WHAT TO DO -
I'd like an exact copy of only the lines from the start of the listing below through the line that holds "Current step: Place". Please keep the pictures out.

##### INFORMATION PROVIDED

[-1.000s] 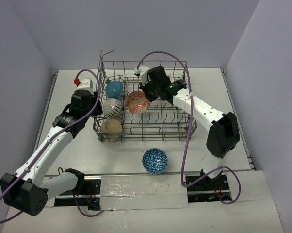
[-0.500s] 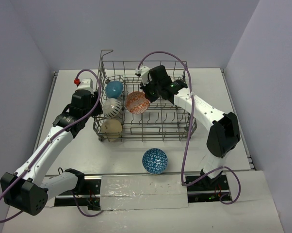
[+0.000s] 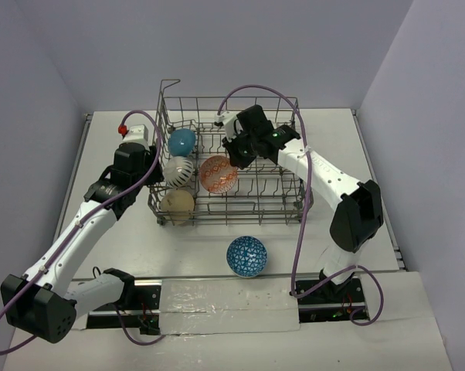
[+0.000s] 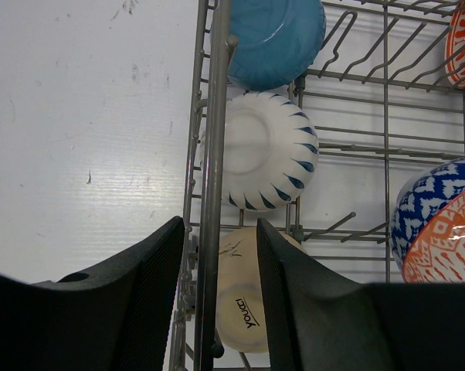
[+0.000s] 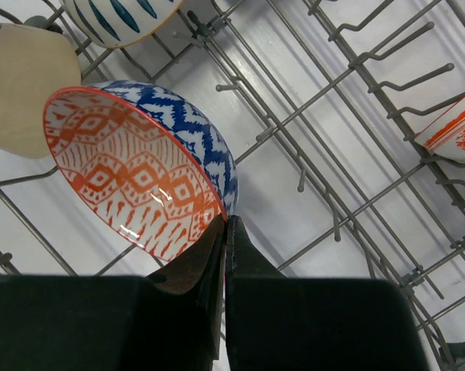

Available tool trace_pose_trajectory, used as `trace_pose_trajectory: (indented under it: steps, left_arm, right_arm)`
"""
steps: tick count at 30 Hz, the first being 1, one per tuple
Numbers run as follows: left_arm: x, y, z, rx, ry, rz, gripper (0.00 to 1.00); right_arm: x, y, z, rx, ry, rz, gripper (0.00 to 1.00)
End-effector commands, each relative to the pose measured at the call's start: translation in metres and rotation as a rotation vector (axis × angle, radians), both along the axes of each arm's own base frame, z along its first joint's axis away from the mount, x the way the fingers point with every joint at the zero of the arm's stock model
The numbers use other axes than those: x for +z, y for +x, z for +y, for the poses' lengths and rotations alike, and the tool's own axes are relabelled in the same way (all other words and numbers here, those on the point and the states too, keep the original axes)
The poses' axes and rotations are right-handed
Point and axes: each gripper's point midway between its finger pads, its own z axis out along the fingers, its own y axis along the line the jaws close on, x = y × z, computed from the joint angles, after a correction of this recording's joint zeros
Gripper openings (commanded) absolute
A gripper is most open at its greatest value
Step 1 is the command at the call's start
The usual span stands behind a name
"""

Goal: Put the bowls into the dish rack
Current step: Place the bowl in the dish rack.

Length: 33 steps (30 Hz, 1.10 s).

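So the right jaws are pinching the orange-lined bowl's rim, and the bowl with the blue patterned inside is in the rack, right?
One thing's off: the top view shows the blue-patterned bowl on the table in front of the dish rack, not in it. The right jaws do pinch the orange-lined bowl by its rim.

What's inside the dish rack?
Teal bowl, striped white bowl, cream bowl, orange-patterned bowl pinched by the right gripper, plus the edge of an orange-and-white bowl; the right arm covers its rest.

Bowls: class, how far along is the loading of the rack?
Done: teal bowl, striped bowl and beige bowl stand in the rack. In hand: right fingers pinch the orange bowl by its rim, inside the rack. Left: blue bowl on the table.
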Motion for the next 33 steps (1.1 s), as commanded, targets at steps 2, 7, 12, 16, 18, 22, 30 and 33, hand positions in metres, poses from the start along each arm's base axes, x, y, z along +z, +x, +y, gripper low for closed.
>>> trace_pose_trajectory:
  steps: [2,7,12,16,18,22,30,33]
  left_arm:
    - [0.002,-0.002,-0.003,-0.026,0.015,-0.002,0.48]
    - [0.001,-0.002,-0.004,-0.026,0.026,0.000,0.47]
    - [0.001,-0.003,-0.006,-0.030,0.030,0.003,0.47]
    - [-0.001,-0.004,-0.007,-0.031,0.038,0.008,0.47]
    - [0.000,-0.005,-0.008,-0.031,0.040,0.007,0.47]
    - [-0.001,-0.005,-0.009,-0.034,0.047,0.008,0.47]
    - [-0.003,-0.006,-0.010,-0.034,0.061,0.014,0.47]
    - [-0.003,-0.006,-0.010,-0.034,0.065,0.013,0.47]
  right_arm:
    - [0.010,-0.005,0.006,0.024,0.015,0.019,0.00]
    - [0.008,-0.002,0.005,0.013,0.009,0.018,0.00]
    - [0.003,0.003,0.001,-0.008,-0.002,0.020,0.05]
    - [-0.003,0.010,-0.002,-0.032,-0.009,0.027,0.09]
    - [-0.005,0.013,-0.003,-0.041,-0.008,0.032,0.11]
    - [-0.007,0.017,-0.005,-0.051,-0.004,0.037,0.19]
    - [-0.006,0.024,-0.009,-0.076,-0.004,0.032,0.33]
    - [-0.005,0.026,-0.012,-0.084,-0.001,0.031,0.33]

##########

ANSWER TO THE EXERCISE -
[-1.000s] 
[-0.500s] 
[+0.000s] 
[+0.000s] 
[+0.000s] 

Available tool trace_pose_trajectory, used as `trace_pose_trajectory: (indented under it: steps, left_arm, right_arm)`
"""
steps: tick count at 30 Hz, the first being 1, one per tuple
Numbers run as follows: left_arm: x, y, z, rx, ry, rz, gripper (0.00 to 1.00); right_arm: x, y, z, rx, ry, rz, gripper (0.00 to 1.00)
End-effector commands, each relative to the pose measured at the call's start: translation in metres and rotation as a rotation vector (axis × angle, radians), both along the axes of each arm's own base frame, z along its first joint's axis away from the mount, x the way the fingers point with every joint at the zero of the arm's stock model
The numbers use other axes than those: x for +z, y for +x, z for +y, for the poses' lengths and rotations alike, and the tool's own axes are relabelled in the same way (all other words and numbers here, those on the point and the states too, keep the original axes)
The poses' axes and rotations are right-handed
Point and axes: each gripper's point midway between its finger pads, its own z axis out along the fingers, its own y axis along the line the jaws close on, x = y × z, computed from the joint angles, after a correction of this recording's joint zeros
Gripper openings (commanded) absolute
A gripper is most open at its greatest value
Step 1 is the command at the call's start
The usual span stands behind a name
"""

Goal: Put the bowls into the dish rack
Current step: Place the bowl in the dish rack.

There is nothing further to this exercise.